An owner-employee of a corporation who brings about the owner-employee's unemployment by divesting ownership, leasing the business interest, terminating the business, or by other similar actions where the owner-employee is the party initiating termination of the employment relationship, has voluntarily left employment.

(2) Discharge or suspension for misconduct. For any week prior to October 1, 1989, in which the individual has been discharged for misconduct connected with work, and continuing until the individual has, subsequent to the week in which the discharge occurred, been employed for at least five consecutive weeks of employment. For the week in which the individual has been suspended for misconduct connected with work and for not less than one or more than four consecutive weeks of unemployment which immediately follow such week, as determined in each case in accordance with the seriousness of the misconduct. For the purposes of this paragraph, "weeks of employment" means all those weeks within each of which the individual has performed services in employment for not less than two days or four hours per week, for one or more employers, whether or not such employers are subject to this chapter. For any week beginning on and after October 1, 1989, in which the individual has been discharged for misconduct connected with work, and until the individual has, subsequent to the week in which the discharge occurred, been paid wages in covered employment equal to not less than five times the individual's weekly benefit amount as determined under section 383-22(b).

(3) Failure to apply for work, etc. For any week prior to October 1, 1989, in which the individual failed, without good cause, either to apply for available, suitable work when so directed by the employment office or any duly authorized representative of the department of labor and industrial relations, or to accept suitable work when offered and continuing until the individual has, subsequent to the week in which the failure occurred, been employed for at least five consecutive weeks of employment. For the purposes of this paragraph, "weeks of employment" means all those weeks within each of which the individual has performed services in employment for not less than two days or four hours per week, for one or more employers, whether or not such employers are subject to this chapter. For any week beginning on and after October 1, 1989, in which the individual failed, without good cause, either to apply for available, suitable work when so directed by the employment office or any duly authorized representative of the department of labor and industrial relations, or to accept suitable work when offered until the individual has, subsequent to the week in which the failure occurred, been paid wages in covered employment equal to not less than five times the individual's weekly benefit amount as determined under section 383-22(b).

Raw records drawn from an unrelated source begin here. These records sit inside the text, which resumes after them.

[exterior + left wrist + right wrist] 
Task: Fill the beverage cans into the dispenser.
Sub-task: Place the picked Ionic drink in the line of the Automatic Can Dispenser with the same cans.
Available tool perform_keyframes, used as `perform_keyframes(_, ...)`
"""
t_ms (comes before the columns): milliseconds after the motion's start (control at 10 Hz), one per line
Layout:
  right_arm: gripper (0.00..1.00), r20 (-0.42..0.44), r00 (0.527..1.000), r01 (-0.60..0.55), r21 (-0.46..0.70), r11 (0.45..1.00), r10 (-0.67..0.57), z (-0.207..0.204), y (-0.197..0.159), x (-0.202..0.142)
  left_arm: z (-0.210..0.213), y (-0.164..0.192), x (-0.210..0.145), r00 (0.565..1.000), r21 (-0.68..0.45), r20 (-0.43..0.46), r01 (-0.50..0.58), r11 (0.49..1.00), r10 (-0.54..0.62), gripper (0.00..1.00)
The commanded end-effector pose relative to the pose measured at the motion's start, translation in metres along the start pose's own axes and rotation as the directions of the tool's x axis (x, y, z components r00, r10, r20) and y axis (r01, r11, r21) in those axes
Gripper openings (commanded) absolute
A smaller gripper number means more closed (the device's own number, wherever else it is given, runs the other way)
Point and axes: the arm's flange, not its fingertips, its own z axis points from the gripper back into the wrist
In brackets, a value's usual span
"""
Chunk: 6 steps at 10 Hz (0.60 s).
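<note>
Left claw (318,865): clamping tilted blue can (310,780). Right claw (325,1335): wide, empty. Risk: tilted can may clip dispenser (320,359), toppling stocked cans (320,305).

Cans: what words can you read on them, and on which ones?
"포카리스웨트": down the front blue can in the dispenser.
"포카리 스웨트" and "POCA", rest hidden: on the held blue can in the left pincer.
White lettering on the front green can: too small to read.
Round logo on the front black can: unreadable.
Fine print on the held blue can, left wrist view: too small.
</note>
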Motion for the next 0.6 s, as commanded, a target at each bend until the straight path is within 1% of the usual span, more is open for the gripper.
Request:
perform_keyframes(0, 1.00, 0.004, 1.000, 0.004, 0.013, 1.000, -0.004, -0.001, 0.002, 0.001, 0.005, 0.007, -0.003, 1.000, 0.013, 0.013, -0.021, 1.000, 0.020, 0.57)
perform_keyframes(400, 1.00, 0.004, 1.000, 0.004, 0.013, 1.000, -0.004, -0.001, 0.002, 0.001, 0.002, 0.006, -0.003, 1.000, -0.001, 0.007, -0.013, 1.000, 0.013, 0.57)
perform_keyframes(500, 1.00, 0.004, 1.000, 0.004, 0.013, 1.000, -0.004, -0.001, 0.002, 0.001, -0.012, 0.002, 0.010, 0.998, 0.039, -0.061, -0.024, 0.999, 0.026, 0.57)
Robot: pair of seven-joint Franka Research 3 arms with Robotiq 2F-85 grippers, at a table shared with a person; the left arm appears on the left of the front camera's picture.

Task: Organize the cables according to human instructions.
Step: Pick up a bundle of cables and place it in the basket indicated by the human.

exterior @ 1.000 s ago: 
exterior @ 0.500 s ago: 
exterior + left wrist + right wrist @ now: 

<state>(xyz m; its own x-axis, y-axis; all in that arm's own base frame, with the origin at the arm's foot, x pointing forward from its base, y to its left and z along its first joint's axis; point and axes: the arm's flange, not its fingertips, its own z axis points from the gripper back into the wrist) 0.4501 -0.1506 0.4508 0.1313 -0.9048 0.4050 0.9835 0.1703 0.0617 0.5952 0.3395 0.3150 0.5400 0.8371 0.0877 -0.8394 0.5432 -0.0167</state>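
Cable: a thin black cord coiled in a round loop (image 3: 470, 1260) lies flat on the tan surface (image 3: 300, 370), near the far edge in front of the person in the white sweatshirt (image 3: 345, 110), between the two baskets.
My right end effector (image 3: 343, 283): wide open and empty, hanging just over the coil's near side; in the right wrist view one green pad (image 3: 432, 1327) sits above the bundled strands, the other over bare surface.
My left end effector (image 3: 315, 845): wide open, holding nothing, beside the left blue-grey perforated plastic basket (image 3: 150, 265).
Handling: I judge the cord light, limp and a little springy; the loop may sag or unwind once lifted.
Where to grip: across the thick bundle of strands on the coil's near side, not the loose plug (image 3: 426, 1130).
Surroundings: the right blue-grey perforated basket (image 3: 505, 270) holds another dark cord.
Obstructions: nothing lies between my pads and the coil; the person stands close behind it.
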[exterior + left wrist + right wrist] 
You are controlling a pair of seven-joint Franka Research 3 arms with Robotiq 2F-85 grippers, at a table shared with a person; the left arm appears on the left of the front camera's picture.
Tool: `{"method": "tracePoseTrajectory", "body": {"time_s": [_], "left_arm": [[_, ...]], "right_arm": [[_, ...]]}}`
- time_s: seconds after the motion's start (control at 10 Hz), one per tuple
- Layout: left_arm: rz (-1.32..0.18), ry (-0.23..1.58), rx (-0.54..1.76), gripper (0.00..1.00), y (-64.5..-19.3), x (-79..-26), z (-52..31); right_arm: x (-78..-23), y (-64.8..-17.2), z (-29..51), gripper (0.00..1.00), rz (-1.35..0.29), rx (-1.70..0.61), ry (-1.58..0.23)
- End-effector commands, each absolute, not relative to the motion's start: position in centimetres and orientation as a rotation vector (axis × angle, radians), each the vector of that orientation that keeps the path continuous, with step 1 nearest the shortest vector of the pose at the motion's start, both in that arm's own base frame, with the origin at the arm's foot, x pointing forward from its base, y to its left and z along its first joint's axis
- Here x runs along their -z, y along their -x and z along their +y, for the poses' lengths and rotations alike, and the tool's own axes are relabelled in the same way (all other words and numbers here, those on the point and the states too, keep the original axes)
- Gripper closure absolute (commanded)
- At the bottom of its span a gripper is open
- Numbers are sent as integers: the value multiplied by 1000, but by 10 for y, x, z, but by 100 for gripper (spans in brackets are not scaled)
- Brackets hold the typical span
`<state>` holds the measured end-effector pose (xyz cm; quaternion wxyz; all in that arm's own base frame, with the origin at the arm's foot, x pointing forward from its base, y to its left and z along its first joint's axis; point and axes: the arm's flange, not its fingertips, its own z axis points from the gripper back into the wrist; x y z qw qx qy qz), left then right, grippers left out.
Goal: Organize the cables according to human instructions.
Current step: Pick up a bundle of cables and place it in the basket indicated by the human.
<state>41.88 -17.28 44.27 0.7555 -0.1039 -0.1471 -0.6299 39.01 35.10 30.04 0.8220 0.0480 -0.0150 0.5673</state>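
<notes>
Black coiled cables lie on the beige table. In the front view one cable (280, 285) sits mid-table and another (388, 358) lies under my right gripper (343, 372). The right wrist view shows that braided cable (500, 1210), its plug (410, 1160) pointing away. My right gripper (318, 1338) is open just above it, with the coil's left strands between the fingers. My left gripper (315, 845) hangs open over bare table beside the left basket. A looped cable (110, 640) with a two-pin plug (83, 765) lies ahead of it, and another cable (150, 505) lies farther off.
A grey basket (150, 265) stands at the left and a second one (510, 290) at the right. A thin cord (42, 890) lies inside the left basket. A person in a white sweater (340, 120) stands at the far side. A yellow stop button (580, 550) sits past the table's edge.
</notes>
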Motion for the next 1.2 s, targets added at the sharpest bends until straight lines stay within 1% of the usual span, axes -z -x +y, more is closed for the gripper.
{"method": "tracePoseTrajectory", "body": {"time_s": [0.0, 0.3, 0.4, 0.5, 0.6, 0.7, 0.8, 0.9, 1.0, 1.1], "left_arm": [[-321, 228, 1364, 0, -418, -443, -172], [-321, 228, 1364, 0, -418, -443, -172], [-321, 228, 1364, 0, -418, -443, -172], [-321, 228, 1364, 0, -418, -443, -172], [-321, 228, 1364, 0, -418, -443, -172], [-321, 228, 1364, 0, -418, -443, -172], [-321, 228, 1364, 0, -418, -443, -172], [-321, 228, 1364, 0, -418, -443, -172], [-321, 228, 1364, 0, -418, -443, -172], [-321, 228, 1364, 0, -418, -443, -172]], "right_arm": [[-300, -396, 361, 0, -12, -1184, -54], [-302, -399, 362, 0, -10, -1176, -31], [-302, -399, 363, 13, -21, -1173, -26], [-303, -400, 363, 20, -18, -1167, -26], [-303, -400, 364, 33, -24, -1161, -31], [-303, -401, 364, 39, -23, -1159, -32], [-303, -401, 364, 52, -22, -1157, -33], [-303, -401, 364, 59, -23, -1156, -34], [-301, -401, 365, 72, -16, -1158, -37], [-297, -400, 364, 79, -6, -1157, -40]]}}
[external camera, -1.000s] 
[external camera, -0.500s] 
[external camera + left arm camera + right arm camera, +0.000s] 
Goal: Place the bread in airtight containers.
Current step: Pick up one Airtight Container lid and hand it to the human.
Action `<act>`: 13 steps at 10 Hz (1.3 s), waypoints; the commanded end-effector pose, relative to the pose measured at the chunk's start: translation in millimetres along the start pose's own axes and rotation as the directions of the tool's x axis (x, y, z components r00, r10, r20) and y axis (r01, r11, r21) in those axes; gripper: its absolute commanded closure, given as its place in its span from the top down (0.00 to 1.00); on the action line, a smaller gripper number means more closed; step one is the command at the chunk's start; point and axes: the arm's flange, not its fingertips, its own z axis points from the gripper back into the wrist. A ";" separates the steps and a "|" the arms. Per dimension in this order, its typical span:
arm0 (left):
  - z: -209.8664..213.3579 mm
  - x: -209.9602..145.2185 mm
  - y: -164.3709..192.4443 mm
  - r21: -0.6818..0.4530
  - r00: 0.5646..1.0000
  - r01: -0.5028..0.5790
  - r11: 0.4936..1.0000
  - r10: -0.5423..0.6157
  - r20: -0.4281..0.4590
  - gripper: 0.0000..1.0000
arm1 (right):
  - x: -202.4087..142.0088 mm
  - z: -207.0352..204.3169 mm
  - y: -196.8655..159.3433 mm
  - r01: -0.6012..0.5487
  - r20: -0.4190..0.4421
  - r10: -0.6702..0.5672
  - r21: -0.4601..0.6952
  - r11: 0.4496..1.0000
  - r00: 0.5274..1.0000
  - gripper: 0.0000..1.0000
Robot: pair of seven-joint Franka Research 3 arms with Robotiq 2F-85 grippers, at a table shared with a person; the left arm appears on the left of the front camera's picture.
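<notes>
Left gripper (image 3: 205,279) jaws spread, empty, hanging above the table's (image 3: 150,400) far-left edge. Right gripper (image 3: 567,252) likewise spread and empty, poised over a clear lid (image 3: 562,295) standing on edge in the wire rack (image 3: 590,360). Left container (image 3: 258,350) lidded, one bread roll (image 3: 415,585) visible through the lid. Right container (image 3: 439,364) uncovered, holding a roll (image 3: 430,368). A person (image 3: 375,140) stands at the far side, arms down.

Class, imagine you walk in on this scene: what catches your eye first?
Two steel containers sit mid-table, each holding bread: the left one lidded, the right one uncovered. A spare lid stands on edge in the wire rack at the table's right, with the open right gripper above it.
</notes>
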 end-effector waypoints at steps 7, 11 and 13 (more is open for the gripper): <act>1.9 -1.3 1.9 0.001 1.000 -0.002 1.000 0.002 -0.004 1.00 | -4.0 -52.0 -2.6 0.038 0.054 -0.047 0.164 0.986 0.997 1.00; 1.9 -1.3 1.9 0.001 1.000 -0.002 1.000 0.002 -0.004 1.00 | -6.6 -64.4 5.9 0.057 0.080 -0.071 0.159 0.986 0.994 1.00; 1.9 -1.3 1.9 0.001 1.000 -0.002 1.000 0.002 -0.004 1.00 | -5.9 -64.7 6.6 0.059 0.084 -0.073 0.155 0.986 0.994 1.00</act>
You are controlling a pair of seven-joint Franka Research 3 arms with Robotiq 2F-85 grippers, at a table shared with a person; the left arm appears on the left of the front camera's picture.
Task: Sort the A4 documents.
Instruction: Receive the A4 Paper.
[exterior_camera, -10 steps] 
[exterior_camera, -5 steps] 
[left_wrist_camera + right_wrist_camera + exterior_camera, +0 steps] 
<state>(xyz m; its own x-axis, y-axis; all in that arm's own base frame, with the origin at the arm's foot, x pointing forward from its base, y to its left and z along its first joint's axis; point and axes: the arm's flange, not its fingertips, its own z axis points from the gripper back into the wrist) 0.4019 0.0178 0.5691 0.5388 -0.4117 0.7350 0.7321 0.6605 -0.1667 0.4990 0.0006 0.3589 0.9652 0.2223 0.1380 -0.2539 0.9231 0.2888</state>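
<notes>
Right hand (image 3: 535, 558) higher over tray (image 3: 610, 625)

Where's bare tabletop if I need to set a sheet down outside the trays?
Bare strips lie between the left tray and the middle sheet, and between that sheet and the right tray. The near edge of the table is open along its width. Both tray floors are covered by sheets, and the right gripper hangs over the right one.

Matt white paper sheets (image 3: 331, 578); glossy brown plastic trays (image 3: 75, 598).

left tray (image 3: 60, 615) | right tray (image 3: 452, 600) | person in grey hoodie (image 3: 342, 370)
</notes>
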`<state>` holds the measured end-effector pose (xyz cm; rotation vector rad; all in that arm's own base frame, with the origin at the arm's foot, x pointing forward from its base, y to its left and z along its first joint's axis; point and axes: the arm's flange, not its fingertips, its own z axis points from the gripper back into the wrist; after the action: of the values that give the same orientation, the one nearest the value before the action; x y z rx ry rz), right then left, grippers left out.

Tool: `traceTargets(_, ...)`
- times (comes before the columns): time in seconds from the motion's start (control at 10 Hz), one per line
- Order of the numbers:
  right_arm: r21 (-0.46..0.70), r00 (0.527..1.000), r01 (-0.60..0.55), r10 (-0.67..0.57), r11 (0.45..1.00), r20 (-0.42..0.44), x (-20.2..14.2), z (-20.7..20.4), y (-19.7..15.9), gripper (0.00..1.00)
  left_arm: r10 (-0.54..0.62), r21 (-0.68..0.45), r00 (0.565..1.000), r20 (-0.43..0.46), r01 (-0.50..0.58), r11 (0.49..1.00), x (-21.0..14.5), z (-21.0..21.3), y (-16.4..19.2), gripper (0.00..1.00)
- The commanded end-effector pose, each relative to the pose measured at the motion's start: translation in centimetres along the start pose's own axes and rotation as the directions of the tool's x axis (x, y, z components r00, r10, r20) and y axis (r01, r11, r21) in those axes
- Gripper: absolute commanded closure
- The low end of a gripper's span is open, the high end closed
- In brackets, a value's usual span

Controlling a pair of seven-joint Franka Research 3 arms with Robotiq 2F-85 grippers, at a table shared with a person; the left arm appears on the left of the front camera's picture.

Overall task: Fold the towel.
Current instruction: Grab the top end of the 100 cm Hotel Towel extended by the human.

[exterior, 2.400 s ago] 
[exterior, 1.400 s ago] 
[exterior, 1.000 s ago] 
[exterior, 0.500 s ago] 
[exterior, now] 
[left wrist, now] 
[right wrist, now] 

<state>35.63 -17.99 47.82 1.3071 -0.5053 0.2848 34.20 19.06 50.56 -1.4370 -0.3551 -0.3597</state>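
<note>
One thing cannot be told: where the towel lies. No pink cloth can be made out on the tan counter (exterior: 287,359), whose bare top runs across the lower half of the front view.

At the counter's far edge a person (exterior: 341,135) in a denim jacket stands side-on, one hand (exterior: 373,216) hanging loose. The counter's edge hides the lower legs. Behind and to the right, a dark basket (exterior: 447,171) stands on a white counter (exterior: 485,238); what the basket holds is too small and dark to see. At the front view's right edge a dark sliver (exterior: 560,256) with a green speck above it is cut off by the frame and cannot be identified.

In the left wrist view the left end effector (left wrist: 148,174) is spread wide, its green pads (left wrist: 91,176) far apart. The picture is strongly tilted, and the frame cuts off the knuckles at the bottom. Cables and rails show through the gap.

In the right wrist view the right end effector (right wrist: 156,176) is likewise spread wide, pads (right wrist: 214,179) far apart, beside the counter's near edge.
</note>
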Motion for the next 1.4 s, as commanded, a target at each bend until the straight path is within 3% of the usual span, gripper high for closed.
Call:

(A) In determining whether or not any work is suitable for an individual there shall be considered among other factors and in addition to those enumerated in paragraph (3)(B), the degree of risk involved to the individual's health, safety, and morals, the individual's physical fitness and prior training, the individual's experience and prior earnings, the length of unemployment, the individual's prospects for obtaining work in the individual's customary occupation, the distance of available work from the individual's residence, and prospects for obtaining local work. The same factors so far as applicable shall be considered in determining the existence of good cause for an individual's voluntarily leaving work under paragraph (1).

(B) Notwithstanding any other provisions of this chapter, no work shall be deemed suitable and benefits shall not be denied under this chapter to any otherwise eligible individual for refusing to accept new work under any of the following conditions:

(i) If the position offered is vacant due directly to a strike, lockout, or other labor dispute;

(ii) If the wages, hours, or other conditions of the work offered are substantially less favorable to the individual than those prevailing for similar work in the locality;

(iii) If as a condition of being employed the individual would be required to join a company union or to resign from or refrain from joining any bona fide labor organization.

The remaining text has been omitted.